At this age, they are more likely than anyone else to run away from home, to get into destructive companies with the risk of entering gambling, network, alcohol or drug addiction. And also, depending on the degree of closeness of the relationship with the deceased, at this age children may succumb to the idea of "reunification" with the deceased (suicide).

Regardless of age, adults have two main tasks to help a child walk the path of grief. 1 - to discuss, explain, etc., since the unknown generates fears and makes room for unnecessary unnecessary fantasies, incl. pseudo-hallucinations. 2 - return the child as soon as possible to the usual routine for him, which was before the death of a loved one: go to school, to circles; communicate with other children; eat your usual food; play familiar games; to visit the former places, etc. - everything, that he did before.

Children may cry, get angry, behave aggressively or regress, perform differently in school, etc., all of which are natural reactions to loss. During the first 6 months, they may say that they heard the voice of the deceased, or it seemed that he was coming - this is also normal. However, if the child is talking with the deceased and hears him, it is necessary to seek advice from a specialist. The same applies to cases when the child avoids talking about the deceased - prohibits or refuses to talk about him, touch / move his things or photographs, avoids the places where he has been with the deceased and deprives himself of various pleasures and joys.

Children's psychosomatic manifestations of "getting stuck" and complications of grief can be distinguished

- enuresis, stuttering, drowsiness or insomnia, nail biting / cuticle tearing, anorexia / bulimia and other eating disorders, nightmares.
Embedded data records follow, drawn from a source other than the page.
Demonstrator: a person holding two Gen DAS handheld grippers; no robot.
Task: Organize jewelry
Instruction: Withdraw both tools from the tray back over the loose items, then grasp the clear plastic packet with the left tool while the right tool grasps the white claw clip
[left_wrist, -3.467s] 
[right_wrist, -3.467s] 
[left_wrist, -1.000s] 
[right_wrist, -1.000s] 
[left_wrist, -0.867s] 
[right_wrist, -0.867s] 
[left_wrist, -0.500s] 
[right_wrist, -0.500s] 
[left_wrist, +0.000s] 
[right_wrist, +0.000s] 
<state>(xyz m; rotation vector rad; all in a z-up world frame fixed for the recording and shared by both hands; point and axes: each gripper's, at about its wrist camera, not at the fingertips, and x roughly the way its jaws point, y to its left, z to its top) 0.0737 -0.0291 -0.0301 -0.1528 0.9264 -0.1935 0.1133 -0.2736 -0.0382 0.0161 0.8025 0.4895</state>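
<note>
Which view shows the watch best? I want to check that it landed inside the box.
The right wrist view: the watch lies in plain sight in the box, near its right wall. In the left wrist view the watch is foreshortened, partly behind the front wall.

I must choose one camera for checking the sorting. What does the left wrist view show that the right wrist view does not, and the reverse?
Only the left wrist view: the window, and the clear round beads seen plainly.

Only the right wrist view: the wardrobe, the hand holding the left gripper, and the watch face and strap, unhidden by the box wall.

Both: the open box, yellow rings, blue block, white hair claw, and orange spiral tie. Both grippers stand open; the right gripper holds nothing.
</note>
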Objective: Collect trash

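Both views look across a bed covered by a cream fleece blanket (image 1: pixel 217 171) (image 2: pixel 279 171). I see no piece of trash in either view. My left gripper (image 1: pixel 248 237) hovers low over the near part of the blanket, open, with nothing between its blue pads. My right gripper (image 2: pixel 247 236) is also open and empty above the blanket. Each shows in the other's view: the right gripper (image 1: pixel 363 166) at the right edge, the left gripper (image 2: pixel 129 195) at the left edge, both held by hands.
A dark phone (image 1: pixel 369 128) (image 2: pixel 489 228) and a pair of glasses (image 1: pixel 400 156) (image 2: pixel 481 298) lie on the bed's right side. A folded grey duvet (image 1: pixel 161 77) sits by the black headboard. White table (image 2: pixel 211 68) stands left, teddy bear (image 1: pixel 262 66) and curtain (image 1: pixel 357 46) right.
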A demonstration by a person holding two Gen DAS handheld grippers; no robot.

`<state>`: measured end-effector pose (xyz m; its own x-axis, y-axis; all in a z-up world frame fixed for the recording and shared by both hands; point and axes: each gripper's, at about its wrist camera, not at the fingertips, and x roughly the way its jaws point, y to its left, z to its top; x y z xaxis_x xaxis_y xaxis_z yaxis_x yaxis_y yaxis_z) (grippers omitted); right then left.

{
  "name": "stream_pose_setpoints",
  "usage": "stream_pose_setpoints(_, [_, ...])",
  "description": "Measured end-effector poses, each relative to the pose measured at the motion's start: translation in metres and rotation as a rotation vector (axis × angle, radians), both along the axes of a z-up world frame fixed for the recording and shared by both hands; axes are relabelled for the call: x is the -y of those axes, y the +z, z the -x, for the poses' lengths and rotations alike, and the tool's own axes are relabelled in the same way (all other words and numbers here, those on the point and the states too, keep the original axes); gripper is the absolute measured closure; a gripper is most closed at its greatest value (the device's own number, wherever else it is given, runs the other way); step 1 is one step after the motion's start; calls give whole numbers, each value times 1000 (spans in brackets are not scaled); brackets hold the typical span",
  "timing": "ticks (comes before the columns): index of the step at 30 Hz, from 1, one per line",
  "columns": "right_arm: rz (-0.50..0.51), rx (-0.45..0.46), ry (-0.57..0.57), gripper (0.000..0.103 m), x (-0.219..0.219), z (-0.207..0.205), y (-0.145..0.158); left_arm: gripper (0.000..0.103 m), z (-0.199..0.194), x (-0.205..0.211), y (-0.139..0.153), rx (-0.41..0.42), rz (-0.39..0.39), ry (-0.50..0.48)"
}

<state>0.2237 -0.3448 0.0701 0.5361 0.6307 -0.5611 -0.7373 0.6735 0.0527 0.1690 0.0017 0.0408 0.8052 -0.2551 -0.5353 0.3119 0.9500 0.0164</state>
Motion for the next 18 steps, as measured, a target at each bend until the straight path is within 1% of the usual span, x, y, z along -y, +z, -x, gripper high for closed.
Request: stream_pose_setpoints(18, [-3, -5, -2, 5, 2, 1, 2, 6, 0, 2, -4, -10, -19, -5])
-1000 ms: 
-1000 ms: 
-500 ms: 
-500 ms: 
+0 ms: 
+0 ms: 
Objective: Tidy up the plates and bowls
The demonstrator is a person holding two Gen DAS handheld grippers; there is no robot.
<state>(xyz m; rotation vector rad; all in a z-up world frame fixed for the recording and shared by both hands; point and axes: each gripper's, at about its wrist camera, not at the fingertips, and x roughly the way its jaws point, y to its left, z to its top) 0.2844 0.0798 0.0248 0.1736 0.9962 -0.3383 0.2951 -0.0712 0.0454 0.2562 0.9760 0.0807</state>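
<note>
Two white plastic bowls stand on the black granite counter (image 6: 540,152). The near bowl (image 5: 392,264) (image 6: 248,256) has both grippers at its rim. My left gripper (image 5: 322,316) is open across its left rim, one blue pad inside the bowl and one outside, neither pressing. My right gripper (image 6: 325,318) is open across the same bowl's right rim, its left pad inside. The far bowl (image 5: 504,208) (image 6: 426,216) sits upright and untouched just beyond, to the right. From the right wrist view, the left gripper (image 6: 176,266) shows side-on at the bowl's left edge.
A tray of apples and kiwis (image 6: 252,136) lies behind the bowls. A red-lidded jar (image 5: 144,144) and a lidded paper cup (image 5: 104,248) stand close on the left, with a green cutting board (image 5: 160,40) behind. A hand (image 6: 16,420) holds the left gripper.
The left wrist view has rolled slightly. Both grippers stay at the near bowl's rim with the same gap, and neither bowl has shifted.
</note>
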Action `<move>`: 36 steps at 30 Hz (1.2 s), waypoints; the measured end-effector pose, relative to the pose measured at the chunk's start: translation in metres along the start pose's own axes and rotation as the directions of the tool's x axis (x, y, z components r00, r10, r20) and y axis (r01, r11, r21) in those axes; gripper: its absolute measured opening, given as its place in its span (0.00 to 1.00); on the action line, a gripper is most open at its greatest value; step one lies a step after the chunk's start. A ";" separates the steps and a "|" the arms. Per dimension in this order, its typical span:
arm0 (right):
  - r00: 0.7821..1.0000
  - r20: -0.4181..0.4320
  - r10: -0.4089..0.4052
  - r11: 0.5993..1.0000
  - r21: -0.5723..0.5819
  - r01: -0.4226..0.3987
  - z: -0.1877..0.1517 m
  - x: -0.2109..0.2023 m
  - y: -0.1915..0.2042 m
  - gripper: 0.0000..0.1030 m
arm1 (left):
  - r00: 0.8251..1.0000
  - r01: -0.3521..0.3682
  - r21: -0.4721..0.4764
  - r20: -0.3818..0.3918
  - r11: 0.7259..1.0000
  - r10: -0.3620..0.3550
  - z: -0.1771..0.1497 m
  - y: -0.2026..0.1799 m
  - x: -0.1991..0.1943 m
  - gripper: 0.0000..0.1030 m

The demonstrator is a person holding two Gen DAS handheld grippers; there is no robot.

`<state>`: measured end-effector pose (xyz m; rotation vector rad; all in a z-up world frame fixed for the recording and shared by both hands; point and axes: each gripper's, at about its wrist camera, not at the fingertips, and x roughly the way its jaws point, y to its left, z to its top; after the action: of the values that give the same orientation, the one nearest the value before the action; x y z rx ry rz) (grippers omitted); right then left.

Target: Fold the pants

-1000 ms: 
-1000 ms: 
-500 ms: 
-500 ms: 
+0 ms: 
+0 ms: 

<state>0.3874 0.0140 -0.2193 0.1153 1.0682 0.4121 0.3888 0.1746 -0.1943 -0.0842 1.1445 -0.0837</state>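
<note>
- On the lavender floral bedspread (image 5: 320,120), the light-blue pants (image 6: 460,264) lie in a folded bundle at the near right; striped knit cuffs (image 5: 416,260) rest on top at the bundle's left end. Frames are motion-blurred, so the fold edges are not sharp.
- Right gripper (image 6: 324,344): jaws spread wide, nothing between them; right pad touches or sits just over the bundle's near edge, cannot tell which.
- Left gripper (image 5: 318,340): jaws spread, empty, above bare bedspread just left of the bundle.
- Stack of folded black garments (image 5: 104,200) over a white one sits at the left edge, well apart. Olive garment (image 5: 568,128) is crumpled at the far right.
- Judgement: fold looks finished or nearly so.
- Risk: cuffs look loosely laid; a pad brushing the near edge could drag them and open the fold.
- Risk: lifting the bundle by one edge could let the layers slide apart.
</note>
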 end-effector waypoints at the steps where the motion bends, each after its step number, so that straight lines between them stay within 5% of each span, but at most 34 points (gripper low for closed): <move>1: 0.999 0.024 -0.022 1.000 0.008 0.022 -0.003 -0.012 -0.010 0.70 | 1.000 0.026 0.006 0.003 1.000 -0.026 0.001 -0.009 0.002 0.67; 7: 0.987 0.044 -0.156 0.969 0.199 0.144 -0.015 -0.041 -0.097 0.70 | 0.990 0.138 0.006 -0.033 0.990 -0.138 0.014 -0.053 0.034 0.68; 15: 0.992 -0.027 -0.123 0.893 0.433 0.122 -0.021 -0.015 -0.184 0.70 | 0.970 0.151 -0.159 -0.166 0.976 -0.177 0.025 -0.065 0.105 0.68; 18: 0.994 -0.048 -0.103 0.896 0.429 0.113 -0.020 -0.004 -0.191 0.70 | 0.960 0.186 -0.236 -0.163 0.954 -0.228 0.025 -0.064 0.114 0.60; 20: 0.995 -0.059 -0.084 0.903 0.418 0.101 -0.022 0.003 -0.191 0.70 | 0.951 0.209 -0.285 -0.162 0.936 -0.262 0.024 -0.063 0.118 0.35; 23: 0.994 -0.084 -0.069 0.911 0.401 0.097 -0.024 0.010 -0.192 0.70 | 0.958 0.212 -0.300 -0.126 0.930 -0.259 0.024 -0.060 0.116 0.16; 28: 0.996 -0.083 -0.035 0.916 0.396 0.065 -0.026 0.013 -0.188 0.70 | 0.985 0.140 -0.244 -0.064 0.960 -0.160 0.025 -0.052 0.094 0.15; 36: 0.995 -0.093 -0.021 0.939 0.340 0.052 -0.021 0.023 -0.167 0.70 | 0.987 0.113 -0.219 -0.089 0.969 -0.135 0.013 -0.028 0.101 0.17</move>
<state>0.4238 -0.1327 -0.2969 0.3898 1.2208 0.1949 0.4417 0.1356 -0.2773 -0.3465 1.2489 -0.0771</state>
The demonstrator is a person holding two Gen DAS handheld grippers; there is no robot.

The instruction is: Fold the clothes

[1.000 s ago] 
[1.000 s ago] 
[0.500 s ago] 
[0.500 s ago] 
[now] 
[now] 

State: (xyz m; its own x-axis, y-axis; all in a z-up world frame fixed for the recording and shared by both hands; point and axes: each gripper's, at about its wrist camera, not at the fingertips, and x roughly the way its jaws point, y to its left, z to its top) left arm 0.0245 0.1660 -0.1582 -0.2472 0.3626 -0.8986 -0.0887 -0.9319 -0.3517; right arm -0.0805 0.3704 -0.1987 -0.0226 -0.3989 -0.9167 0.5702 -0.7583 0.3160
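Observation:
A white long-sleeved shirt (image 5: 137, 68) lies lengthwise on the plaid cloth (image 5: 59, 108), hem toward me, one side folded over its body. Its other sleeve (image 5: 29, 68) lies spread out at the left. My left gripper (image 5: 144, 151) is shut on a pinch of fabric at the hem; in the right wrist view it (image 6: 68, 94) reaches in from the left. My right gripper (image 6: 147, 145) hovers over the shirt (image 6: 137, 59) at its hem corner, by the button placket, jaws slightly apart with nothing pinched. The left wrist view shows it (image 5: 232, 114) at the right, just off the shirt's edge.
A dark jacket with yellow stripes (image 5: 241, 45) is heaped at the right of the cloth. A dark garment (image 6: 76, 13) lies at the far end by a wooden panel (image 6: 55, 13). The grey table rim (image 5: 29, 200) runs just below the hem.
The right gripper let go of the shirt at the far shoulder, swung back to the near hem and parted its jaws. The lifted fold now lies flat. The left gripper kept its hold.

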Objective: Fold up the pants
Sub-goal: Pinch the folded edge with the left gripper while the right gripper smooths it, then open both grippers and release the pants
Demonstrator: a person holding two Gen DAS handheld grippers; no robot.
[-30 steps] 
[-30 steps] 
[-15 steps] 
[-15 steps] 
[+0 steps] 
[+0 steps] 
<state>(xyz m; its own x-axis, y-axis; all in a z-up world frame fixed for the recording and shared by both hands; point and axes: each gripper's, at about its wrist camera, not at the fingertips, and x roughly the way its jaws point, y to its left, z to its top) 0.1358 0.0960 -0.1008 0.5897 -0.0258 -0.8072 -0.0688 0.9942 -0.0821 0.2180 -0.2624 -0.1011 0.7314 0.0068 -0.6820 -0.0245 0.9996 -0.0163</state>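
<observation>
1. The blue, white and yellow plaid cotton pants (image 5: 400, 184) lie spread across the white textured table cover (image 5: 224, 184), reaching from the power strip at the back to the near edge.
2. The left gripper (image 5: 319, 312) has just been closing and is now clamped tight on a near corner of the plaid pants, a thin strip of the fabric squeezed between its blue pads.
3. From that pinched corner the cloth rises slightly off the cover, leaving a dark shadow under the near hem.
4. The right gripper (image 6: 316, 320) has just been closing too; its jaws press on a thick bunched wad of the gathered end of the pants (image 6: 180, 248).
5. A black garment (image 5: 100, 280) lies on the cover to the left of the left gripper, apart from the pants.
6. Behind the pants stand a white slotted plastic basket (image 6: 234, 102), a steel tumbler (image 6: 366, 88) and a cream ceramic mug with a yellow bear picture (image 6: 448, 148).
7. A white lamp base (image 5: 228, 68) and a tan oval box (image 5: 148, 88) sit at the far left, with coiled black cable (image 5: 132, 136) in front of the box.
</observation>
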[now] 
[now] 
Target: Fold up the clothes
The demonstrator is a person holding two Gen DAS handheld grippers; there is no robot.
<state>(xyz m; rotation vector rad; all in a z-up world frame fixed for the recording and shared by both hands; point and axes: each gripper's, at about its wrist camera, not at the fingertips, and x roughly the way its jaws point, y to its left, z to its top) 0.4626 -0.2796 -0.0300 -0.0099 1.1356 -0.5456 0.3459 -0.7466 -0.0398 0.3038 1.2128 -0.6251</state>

- conversion blindness and deafness (when he sees or hears poorly, but the examination does not reveal pathology).

- psvedogallucinations ("kind" hallucinations that are not frightening, eg, imaginary friends).

- prolonged uncontrollable behavior, acute sensitivity to separation.

- complete absence of any manifestations of feelings (alexithymia).

- a delayed experience of grief (when everything seemed to be normal, and then there was a conflict at school or another psychotrauma and this actualized the experience of grief).

- depression (in adolescents, this is anger driven inward).

It is easier for children to endure the sadness and grief of family members than silence or lies, so it is important to include the child in the experiences of the whole family, where his emotions should in no case be ignored. This is the most basic rule, since the child also needs to burn off his loss.

During mourning, especially acute grief, the child needs to feel "that he is still loved and that he will not be rejected." At this time, he needs support and care from adults (parent or psychologist), their understanding, trust, as well as the availability of contact, so that at any time the child can talk about what worries him or just sit next to him and be silent.